"....al compararse consigo mismos" (2 Corintios
10:12 NVI)
Una definición del
éxito es "ganar riqueza y fama". Pero ¿cuánta riqueza y cuánta fama
necesitas para creer que tienes éxito? ¿Deberías marcarte una meta arbitraria?
¿Deberías compararte con otros? ¿Qué pasa si has decidido dedicarte a criar
unos buenos hijos o a servir a tu iglesia y tu comunidad? ¿Significa que no te
ha ido tan bien? El éxito es hacer lo mejor que puedes con lo que tienes, en
cualquier etapa de la vida en la que te encuentres. La Biblia advierte:
"...Ellos manifiestan su falta de juicio al medirse con su propia medida y
al compararse consigo mismos" (2 Corintios 10:12 NVI). Si entras en la
dinámica de las comparaciones, te sentirás como esas dos vacas que vieron pasar
a un camión cisterna de leche con un rótulo que decía "Leche pasteurizada,
homogeneizada y enriquecida con vitamina A". Una vaca le dice a la otra:
'Una se siente inútil al lado de esas "supervacas" ¿verdad?'
Dios te ayudará a
llegar a ser el mejor, pero nunca te ayudará a que no seas tú mismo.

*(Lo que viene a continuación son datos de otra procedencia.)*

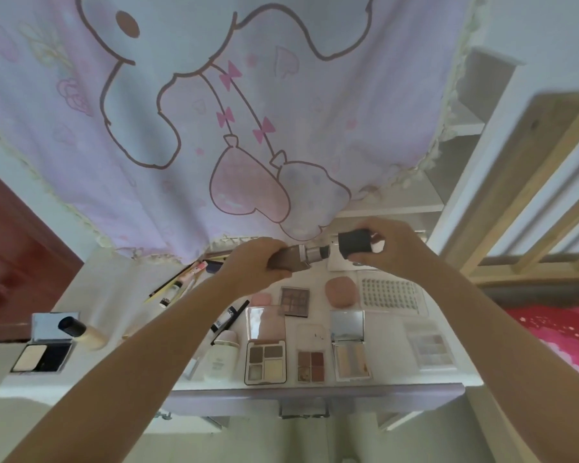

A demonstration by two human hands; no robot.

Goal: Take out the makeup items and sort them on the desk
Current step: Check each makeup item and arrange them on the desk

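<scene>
Above the far half of the white tabletop (pixel 415 384), the left hand (pixel 258 264) curls round a beige foundation bottle (pixel 286 262) held sideways, its silver pump neck bare. The right hand (pixel 391 248) pinches the black cap (pixel 354 245) just off that neck, apart from it. Below the bottle lie a small eyeshadow palette (pixel 294 301), a pink puff (pixel 341 291) and a clear lash tray (pixel 391 294); nearer the tabletop's front edge sit more open palettes (pixel 265 361) in a row. Well left of the bottle, a black compact (pixel 44 357) sits at the left edge, with bare surface between. Pencils (pixel 178 282) beside the left wrist are partly hidden. A pink curtain (pixel 214 111) covers everything behind the bottle.
</scene>
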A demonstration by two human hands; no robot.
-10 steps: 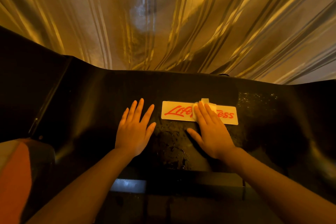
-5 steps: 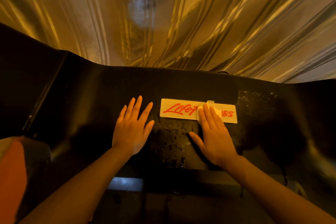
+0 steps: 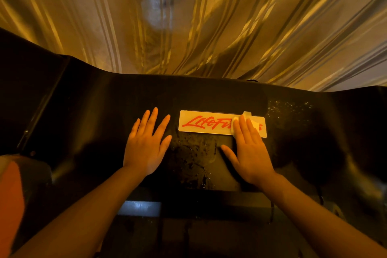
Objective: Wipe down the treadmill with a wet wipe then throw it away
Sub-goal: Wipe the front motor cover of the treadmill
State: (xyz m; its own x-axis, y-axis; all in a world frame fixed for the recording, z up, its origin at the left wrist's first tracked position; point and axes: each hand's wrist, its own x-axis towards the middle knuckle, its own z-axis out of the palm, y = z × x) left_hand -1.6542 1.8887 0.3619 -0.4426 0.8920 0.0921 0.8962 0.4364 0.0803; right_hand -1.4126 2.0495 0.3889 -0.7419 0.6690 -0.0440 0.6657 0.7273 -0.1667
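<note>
The black treadmill hood (image 3: 94, 123) fills the middle of the view, with a white label (image 3: 201, 123) in red script on it. My right hand (image 3: 249, 153) lies flat with straight fingers on the label's right end, pressing a white wet wipe (image 3: 247, 115) whose edges show past the fingertips. My left hand (image 3: 146, 144) rests flat on the hood to the left of the label, fingers spread, holding nothing. Between the hands the hood shines wet (image 3: 194, 157).
A golden striped curtain (image 3: 188, 19) hangs right behind the hood's far edge. An orange and grey part (image 3: 12, 195) sits at the lower left. Water droplets (image 3: 289, 109) speckle the hood right of the label. The dark belt area (image 3: 188, 226) lies below my arms.
My right hand has slid the wipe to the right along the label, uncovering more of the red lettering. My left hand has stayed in place.
</note>
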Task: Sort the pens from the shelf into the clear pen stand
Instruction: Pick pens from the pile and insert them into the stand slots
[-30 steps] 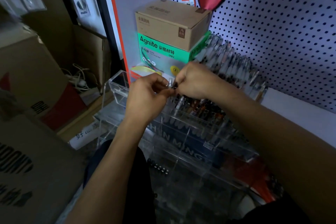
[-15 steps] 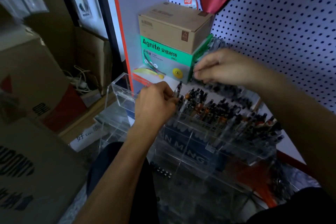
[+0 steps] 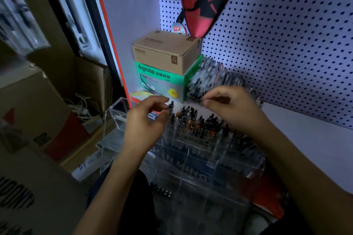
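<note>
Black-capped pen (image 3: 171, 107) upright, pinched by left hand (image 3: 143, 120) fingers.

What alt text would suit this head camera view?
A person's left hand pinches a pen over a clear pen stand full of pens; the right hand reaches toward loose pens beside a green box.
</note>
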The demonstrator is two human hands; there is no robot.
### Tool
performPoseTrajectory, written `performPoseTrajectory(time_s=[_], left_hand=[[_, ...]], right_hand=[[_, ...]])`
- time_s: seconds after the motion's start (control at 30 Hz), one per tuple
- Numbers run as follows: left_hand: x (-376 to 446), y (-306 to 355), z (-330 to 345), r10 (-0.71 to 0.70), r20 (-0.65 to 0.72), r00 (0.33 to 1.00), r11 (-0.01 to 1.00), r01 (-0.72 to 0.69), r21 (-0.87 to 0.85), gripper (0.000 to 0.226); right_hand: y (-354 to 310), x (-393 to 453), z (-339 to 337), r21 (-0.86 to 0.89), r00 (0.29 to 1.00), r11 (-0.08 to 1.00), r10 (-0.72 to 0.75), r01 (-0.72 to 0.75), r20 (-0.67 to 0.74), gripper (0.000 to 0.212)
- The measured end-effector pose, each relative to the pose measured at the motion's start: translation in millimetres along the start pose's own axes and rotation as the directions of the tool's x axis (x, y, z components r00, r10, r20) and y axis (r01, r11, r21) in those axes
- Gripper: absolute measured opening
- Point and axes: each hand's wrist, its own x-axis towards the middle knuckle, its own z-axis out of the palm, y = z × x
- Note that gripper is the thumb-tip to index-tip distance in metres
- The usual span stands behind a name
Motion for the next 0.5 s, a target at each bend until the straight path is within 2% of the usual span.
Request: performPoseTrajectory(time_s=[0.1, 0.27, 0.4, 0.5], left_hand=[[12, 29, 9, 0.027, 0.136, 0.99, 0.987, -0.005, -0.163, 0.021], [48, 63, 49, 0.113, 0.327, 0.938, 0.98, -0.052, -0.191, 0.015], [77, 83, 92, 0.15, 0.538, 0.829, 0.989, -0.132, -0.071, 0.008], [91, 93, 124, 0.132, 0.683, 0.719, 0.976, -0.216, 0.039, 0.013]], right_hand=[[1, -4, -14, 0.033, 0.999, 0.999, -0.003, 0.004, -0.038, 0.009], [26, -13, -53, 0.089, 0.983, 0.99, 0.124, -0.113, -0.134, 0.008], [72, -22, -83, 0.126, 0.919, 0.949, 0.312, -0.289, -0.242, 0.012], [108, -26, -90, 0.188, 0.845, 0.886, 0.461, -0.423, -0.271, 0.016]])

Cuando te centras en lo que no eres y te
comparas con alguien, pierdes la perspectiva de la persona que necesitas llegar
a ser. ¿Has oído hablar de la regla de 18/40/60? Cuando tienes dieciocho
años, te preocupas mucho por lo que la gente piensa de ti. A los cuarenta, te
das cuenta de que no importa lo que piensen de ti. A los sesenta, entiendes por
fin que la mayoría de la gente no pensaba en ti para nada. La vida de Pablo
cambió drásticamente con una pregunta: "...Señor, ¿qué quieres que yo
haga?..." (Hechos 9:6). Solamente cuando te hagas esa pregunta podrás
descubrir quién eres y a lo que Dios te ha llamado.